■ **DATA PROVIDED**:
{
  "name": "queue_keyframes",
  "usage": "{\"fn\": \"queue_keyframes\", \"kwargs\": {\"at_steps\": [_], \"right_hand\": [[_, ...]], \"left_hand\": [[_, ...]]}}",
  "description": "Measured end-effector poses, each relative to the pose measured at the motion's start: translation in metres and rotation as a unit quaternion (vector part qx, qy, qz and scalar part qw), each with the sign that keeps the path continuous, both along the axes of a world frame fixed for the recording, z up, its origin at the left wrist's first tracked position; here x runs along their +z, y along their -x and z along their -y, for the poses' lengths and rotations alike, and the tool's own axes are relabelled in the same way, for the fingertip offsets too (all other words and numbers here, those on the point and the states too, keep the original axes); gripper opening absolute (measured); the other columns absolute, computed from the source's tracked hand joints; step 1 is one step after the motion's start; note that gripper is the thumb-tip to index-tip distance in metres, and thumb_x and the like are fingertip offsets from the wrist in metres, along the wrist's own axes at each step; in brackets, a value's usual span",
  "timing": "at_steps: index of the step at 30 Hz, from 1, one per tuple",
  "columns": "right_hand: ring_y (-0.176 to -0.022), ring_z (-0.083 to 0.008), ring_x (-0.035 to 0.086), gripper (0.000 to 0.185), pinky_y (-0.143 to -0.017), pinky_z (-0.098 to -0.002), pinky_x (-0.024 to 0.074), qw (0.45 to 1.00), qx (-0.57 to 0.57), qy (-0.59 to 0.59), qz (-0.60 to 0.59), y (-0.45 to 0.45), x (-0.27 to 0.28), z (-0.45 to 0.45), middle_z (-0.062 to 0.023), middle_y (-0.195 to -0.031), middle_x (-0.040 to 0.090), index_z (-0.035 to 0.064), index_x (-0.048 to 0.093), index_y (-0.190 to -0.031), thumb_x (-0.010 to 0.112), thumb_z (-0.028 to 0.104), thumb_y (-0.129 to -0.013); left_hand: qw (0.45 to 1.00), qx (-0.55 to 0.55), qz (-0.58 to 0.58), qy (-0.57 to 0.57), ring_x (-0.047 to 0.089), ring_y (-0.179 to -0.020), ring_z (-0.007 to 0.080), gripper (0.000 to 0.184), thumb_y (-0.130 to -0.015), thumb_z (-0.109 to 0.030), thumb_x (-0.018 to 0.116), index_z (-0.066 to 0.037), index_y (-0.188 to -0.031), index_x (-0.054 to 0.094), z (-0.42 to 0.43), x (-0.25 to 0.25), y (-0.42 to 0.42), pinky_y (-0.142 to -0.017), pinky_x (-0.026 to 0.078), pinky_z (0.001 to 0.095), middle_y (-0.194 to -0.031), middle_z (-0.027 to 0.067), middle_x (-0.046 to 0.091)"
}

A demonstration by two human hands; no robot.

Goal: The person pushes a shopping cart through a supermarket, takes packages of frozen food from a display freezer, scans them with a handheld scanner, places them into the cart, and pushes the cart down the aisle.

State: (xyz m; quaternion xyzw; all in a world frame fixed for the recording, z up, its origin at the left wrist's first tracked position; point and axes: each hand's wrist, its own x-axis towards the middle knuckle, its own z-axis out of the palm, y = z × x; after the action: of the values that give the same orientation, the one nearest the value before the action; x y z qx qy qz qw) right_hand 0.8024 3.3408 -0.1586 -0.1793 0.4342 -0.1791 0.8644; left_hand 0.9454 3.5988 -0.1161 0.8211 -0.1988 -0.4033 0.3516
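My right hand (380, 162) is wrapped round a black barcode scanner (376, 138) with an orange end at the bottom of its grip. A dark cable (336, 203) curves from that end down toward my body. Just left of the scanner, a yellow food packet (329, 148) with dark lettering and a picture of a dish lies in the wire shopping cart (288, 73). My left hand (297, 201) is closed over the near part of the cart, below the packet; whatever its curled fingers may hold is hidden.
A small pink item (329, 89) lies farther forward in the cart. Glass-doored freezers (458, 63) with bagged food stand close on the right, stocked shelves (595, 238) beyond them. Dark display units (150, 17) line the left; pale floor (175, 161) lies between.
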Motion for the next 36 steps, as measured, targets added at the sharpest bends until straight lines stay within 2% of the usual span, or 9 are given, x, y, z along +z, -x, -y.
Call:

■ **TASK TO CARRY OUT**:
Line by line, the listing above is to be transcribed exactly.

■ **EXERCISE OUTPUT**:
{
  "name": "queue_keyframes",
  "usage": "{\"fn\": \"queue_keyframes\", \"kwargs\": {\"at_steps\": [_], \"right_hand\": [[_, ...]], \"left_hand\": [[_, ...]]}}",
  "description": "Measured end-effector poses, each relative to the pose measured at the motion's start: translation in metres and rotation as a unit quaternion (vector part qx, qy, qz and scalar part qw), each with the sign that keeps the path continuous, both along the axes of a world frame fixed for the recording, z up, its origin at the left wrist's first tracked position; here x runs along their +z, y along their -x and z along their -y, for the poses' lengths and rotations alike, and the tool's own axes are relabelled in the same way, for the fingertip offsets too (all other words and numbers here, those on the point and the states too, keep the original axes); gripper opening absolute (measured); the other columns absolute, computed from the source's tracked hand joints; step 1 is one step after the motion's start; note that gripper is the thumb-tip to index-tip distance in metres, and thumb_x and the like are fingertip offsets from the wrist in metres, along the wrist's own axes at each step; in brackets, a value's usual span",
  "timing": "at_steps: index of the step at 30 Hz, from 1, one per tuple",
  "columns": "right_hand: ring_y (-0.176 to -0.022), ring_z (-0.083 to 0.008), ring_x (-0.035 to 0.086), gripper (0.000 to 0.185), pinky_y (-0.143 to -0.017), pinky_z (-0.098 to -0.002), pinky_x (-0.024 to 0.074), qw (0.45 to 1.00), qx (-0.57 to 0.57), qy (-0.59 to 0.59), qz (-0.60 to 0.59), y (-0.45 to 0.45), x (-0.27 to 0.28), z (-0.45 to 0.45), middle_z (-0.062 to 0.023), middle_y (-0.195 to -0.031), middle_x (-0.040 to 0.090), index_z (-0.035 to 0.064), index_x (-0.048 to 0.093), index_y (-0.190 to -0.031), thumb_x (-0.010 to 0.112), thumb_z (-0.028 to 0.104), thumb_y (-0.129 to -0.013); left_hand: qw (0.45 to 1.00), qx (-0.55 to 0.55), qz (-0.58 to 0.58), qy (-0.57 to 0.57), ring_x (-0.047 to 0.089), ring_y (-0.179 to -0.020), ring_z (-0.007 to 0.080), gripper (0.000 to 0.184), thumb_y (-0.130 to -0.015), thumb_z (-0.109 to 0.030), thumb_x (-0.018 to 0.116), index_z (-0.066 to 0.037), index_y (-0.188 to -0.031), index_x (-0.054 to 0.094), z (-0.42 to 0.43), x (-0.25 to 0.25), y (-0.42 to 0.42), pinky_y (-0.142 to -0.017), pinky_x (-0.026 to 0.078), pinky_z (0.001 to 0.095), middle_y (-0.194 to -0.031), middle_z (-0.027 to 0.067), middle_x (-0.046 to 0.091)"
}

A demonstration by two human hands; no robot.

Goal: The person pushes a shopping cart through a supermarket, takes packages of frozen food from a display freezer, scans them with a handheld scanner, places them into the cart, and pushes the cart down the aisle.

State: (xyz m; quaternion xyzw; all in a world frame fixed for the recording, z up, its origin at the left wrist's first tracked position; point and axes: each hand's wrist, its own x-axis towards the middle knuckle, its own z-axis out of the palm, y = z × x; after the action: of the values that give the same orientation, the one nearest the value before the action; x y z qx qy qz qw) right_hand 0.8024 3.3408 -0.1586 -0.1793 0.4342 -0.1791 0.8644; left_hand 0.9454 3.5988 -0.1161 0.8211 -0.1988 -0.4033 0.3516
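My right hand (380, 162) is wrapped round a black barcode scanner (376, 138) with an orange end at the bottom of its grip. A dark cable (336, 203) curves from that end down toward my body. Just left of the scanner, a yellow food packet (329, 148) with dark lettering and a picture of a dish lies in the wire shopping cart (288, 73). My left hand (297, 201) is closed over the near part of the cart, below the packet; whatever its curled fingers may hold is hidden.
A small pink item (329, 89) lies farther forward in the cart. Glass-doored freezers (458, 63) with bagged food stand close on the right, stocked shelves (595, 238) beyond them. Dark display units (150, 17) line the left; pale floor (175, 161) lies between.
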Motion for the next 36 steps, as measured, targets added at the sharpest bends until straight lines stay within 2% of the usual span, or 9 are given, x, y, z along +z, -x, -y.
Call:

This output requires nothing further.